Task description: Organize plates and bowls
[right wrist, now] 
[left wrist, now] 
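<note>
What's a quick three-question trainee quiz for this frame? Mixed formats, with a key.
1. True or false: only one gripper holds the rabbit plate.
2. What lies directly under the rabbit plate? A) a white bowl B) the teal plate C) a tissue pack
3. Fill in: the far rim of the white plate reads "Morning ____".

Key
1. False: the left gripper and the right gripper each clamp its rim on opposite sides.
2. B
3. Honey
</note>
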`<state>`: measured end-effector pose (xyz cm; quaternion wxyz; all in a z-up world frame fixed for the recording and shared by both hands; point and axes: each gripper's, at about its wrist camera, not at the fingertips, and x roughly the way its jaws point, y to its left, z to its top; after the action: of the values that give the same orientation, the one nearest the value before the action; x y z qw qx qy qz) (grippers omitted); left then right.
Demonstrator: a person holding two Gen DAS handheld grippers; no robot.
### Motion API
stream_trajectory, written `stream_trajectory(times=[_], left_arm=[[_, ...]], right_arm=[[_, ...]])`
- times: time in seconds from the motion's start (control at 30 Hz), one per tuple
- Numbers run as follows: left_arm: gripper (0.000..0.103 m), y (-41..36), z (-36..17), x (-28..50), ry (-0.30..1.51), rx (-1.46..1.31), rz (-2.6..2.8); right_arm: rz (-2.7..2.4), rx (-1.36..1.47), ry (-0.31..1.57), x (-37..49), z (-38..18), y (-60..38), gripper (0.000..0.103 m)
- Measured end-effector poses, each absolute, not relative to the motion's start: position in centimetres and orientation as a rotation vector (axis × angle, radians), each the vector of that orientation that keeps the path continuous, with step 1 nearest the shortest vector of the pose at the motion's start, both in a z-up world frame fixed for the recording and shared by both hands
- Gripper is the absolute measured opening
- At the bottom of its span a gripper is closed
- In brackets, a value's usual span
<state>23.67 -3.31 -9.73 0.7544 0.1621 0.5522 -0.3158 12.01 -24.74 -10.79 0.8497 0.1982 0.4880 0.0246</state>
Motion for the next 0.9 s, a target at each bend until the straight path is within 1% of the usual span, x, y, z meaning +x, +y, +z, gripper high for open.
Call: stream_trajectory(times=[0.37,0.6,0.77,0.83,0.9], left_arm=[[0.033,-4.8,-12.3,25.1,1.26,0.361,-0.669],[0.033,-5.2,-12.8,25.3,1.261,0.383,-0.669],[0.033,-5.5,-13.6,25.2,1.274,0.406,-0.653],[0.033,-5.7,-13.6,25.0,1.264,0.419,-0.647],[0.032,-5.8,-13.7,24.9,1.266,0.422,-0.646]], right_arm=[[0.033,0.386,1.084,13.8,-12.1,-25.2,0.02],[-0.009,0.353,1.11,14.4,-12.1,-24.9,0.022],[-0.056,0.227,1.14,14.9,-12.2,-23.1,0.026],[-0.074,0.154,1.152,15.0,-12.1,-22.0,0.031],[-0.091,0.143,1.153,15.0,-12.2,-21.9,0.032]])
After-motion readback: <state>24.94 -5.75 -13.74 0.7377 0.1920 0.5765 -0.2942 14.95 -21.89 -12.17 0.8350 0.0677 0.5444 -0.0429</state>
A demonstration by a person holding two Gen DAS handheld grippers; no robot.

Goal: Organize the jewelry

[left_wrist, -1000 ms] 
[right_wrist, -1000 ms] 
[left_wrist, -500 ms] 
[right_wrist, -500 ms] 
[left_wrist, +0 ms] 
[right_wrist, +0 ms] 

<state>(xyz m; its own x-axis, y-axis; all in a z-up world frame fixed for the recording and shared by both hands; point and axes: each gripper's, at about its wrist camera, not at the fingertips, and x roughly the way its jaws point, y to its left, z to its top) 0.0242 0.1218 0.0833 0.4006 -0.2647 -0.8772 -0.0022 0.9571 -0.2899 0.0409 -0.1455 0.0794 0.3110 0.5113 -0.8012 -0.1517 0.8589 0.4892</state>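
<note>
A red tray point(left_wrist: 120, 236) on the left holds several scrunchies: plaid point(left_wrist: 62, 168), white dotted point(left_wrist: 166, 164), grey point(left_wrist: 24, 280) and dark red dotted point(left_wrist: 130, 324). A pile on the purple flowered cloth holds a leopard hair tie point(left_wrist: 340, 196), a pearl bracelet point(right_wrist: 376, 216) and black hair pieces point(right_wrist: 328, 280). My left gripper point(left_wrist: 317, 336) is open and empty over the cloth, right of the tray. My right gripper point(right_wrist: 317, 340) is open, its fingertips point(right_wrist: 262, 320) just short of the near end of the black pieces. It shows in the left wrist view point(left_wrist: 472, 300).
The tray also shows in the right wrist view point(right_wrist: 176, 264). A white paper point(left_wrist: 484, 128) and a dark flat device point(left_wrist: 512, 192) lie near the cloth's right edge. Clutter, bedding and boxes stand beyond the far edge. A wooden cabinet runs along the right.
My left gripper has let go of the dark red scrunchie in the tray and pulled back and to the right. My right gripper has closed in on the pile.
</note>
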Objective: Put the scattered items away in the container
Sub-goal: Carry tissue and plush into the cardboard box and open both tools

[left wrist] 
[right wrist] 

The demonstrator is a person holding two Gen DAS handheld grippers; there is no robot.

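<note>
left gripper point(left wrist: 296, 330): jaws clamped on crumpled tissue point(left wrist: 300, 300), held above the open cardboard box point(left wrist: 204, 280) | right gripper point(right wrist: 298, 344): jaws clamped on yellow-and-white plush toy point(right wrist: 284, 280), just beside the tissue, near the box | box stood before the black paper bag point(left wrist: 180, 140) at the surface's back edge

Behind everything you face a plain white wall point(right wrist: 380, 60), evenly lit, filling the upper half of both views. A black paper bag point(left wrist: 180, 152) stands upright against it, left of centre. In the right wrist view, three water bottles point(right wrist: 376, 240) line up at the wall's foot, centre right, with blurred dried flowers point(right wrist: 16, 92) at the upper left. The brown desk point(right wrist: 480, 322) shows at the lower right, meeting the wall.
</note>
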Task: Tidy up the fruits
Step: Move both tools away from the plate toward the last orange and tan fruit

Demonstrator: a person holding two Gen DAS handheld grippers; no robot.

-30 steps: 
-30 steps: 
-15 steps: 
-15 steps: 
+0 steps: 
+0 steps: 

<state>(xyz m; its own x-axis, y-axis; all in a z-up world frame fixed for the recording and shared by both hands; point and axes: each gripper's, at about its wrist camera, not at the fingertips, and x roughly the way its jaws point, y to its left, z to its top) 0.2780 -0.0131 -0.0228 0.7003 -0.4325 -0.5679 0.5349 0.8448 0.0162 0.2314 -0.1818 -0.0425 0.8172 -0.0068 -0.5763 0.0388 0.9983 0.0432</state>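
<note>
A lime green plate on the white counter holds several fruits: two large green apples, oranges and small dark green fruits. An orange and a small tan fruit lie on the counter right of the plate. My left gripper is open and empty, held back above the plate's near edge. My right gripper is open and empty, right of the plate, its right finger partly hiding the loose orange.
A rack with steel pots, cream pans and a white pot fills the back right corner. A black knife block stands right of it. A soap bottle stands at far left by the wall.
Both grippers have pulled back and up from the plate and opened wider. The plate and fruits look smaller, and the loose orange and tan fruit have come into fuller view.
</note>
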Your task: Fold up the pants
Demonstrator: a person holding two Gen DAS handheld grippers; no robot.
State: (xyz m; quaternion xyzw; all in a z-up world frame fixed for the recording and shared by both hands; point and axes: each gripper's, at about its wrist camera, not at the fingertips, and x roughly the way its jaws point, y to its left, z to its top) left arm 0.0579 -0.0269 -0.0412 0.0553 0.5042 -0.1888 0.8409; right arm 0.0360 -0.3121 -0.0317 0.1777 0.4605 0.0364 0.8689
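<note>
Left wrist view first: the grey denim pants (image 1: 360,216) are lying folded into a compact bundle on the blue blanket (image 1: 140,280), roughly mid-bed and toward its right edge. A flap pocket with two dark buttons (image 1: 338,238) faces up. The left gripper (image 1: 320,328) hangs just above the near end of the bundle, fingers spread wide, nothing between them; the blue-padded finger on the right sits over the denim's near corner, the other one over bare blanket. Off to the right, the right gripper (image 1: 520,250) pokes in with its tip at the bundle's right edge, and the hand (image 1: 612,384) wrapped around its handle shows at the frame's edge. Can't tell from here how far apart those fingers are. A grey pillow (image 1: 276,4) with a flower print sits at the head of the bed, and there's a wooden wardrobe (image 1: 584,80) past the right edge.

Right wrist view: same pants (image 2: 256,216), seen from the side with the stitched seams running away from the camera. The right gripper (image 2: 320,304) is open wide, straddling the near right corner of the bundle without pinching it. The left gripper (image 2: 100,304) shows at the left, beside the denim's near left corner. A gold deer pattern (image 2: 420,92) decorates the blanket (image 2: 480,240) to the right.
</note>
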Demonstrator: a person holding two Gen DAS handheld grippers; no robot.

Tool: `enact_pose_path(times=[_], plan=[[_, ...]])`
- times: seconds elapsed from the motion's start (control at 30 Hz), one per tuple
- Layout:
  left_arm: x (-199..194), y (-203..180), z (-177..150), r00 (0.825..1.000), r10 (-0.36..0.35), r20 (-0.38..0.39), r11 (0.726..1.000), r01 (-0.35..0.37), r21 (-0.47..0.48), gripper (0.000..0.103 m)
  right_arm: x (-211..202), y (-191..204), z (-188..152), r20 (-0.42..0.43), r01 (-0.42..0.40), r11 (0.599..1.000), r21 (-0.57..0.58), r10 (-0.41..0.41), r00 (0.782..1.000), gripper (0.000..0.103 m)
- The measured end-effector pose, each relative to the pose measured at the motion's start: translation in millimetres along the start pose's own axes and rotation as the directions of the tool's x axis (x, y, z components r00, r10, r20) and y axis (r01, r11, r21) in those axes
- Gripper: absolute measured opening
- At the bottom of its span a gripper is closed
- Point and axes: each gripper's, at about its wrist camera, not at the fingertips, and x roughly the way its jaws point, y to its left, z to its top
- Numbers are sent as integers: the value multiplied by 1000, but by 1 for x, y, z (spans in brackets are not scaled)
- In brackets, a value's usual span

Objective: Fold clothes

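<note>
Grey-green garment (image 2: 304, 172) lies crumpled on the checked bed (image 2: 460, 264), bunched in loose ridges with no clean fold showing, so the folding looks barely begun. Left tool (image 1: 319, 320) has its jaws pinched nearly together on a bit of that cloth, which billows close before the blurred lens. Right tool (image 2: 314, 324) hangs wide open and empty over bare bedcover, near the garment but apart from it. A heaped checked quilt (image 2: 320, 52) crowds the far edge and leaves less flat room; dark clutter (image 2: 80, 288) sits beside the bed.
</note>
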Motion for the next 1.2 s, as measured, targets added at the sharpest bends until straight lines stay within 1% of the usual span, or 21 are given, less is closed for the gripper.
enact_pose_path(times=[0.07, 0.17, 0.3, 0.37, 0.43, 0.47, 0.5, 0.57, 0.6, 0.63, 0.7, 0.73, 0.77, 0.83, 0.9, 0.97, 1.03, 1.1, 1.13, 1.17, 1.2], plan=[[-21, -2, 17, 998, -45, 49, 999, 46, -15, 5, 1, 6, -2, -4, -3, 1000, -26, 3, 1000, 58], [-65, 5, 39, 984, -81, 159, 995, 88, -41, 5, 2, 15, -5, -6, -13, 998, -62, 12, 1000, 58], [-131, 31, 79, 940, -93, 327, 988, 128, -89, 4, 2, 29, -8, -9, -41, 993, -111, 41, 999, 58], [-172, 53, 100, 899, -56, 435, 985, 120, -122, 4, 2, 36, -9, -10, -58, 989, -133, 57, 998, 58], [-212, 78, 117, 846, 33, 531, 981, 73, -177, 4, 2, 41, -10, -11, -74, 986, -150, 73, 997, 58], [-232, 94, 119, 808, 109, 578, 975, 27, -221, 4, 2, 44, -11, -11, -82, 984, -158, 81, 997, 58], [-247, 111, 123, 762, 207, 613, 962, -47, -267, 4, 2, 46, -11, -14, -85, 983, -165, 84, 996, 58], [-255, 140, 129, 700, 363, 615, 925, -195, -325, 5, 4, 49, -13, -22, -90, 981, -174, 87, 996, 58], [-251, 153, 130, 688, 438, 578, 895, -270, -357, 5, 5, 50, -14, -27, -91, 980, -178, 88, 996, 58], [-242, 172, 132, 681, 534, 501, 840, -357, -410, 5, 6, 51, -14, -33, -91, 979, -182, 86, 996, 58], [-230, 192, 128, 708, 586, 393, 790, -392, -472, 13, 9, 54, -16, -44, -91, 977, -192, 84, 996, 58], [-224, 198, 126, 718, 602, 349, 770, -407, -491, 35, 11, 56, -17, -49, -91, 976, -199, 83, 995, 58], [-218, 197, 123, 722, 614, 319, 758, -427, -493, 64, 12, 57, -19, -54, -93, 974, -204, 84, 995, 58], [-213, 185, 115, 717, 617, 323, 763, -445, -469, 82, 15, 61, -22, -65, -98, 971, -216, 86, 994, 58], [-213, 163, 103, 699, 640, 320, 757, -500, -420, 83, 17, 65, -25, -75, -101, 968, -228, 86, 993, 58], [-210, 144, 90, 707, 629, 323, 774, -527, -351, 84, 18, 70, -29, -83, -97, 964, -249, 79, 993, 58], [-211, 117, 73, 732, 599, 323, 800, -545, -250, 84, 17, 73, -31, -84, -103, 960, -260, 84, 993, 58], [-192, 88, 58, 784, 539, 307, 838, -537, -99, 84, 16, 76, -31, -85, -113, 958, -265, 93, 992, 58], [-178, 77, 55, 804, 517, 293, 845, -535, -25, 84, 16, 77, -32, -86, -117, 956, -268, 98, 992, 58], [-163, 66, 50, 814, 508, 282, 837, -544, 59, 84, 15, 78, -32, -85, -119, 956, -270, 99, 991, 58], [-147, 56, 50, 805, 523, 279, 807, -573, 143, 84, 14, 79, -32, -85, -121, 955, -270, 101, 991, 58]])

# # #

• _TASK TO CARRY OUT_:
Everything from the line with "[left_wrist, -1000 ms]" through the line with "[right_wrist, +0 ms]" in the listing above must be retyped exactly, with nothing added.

• _PROBLEM SOLUTION_:
[left_wrist, -1000 ms] 
[right_wrist, -1000 ms] 
[left_wrist, -500 ms] 
[right_wrist, -500 ms] 
[left_wrist, +0 ms] 
[right_wrist, +0 ms] 

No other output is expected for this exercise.